Lon Chaney, en 'El hombre lobo', de 1941. 
Los atentados y asesinatos políticos se ha multiplicado en 
este verano, afectando desde Estados Unidos a Alemania, y cobrándose las
 vidas de familias, diputadas, policías, inmigrantes y ciudadanos. A 
pesar de la disparidad entre víctimas, lugares, métodos y causas, hay 
una figura que parece omnipresente: el ‘lobo solitario’, que se emplea 
para describir a un individuo que ataca solo, sin ninguna afiliación o 
conexión clara con un grupo terrorista. La primera mención del “lobo 
solitario” como criminal se encuentra en un diario lingüístico 
estadounidense de 1924, donde se le define como “un bandido o intruso” 
que actúa sin banda.
 
No
 obstante, la figura del lobo como amenaza en el imaginario occidental 
se remonta milenios. Desde que somos pequeños crecemos con la idea del 
“Gran Lobo Malvado” que ataca a los Tres Cerditos, o el Lobo Feroz que 
se come a la abuela de Caperucita Roja, que por cierto, fue el cuento 
con el que debutó Walt Disney seis años antes de crear a Mickey.
 
En el cine, la licantropía fue desde sus inicios un filón. 
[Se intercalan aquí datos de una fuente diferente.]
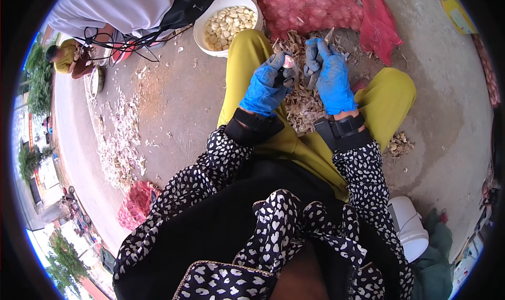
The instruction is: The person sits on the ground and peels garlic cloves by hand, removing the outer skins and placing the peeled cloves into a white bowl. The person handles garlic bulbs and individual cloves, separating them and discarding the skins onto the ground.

Los estudios Universal, famosos por sus películas de terror de bajo 
presupuesto, estrenaron su primera película
 sobre hombres lobos en 1913. En concreto, sobre una nativa americana 
que se convertía en lobo para aterrorizar a los colonos. La película se 
quemó en un incendio, pero los estudios convirtieron al licántropo en 
uno de sus personajes predilectos: hasta en siete películas incluyeron a
 un hombre lobo. Cuando Universal intentó capitalizar su archivo con una
 serie de remakes, (la trilogía de La Momia y Van Helsing) Benicio del Toro y Anthony Hopkins protagonizaron El Hombre Lobo (2010). Se prevé un nuevo remake para el 2018.
 
Esta demonización del lobo se remonta al Nuevo Testamento, 
en el que ya se usa como amenaza al ‘rebaño cristiano’: el lobo se 
convierte en la antítesis del buen cristiano, en diablo y bestia. 
Durante la Edad Media se extiende y consolida esta imagen hasta el punto
 de que en las leyes de Inglaterra durante el siglo XI a los criminales 
se les llama verevulf: hombre lobo. Durante esta época la 
figura del lobo adquiere un matiz social y pasa a encarnar a aquellos 
que se desvían de la doctrina con un comportamiento ‘antisocial’.
 
La figura del lobo ya no es solo una bestia diabólica, sino 
que al situarse en el interior de las personas pasa a simbolizar todos 
nuestros instintos violentos. Cuando los colonos protestantes 
desembarcaron en Estados Unidos en el siglo XVII, emprendieron dos 
exterminios paralelos: uno contra los indígenas y otro contra los lobos.
 En la imaginación colonial, tanto los indios como los lobos 
representaban amenazas al progreso anglosajón, simbolizaban el 
salvajismo pagano frente a la civilización protestante.
 
Principalmente competían por recursos finitos como podían 
ser la tierra o la caza, pero la matanza se justificó con la semilla del
 posterior Destino Manifiesto, en el que toda persona o animal 
incompatible con el ideal anglosajón perdía el derecho a existir.
No es casualidad que en el siglo XIX, un jefe kiowa adoptase
 el nombre de Lobo Solitario para luchar contra el ejército de EE UU. 
Cuando murió, su sucesor adoptó el mismo nombre y retomó la guerra. 
Ambos exterminios fueron tremendamente exitosos, hasta el punto de que 
la población de lobos fue prácticamente erradicada en Estados Unidos en 
los años 60 del siglo pasado.
 
Cuando se usa la expresión “lobo solitario” para definir en 
muchas ocasiones a terroristas islámicos no se está describiendo 
solamente su modus operandi. Se le está enmarcando en una tradición 
milenaria en la que el lobo solitario no es solo una amenaza, sino que 
representa una desviación de aquello que concebimos como normal; 
representa una bestia que vive entre nosotros, como el hombre lobo.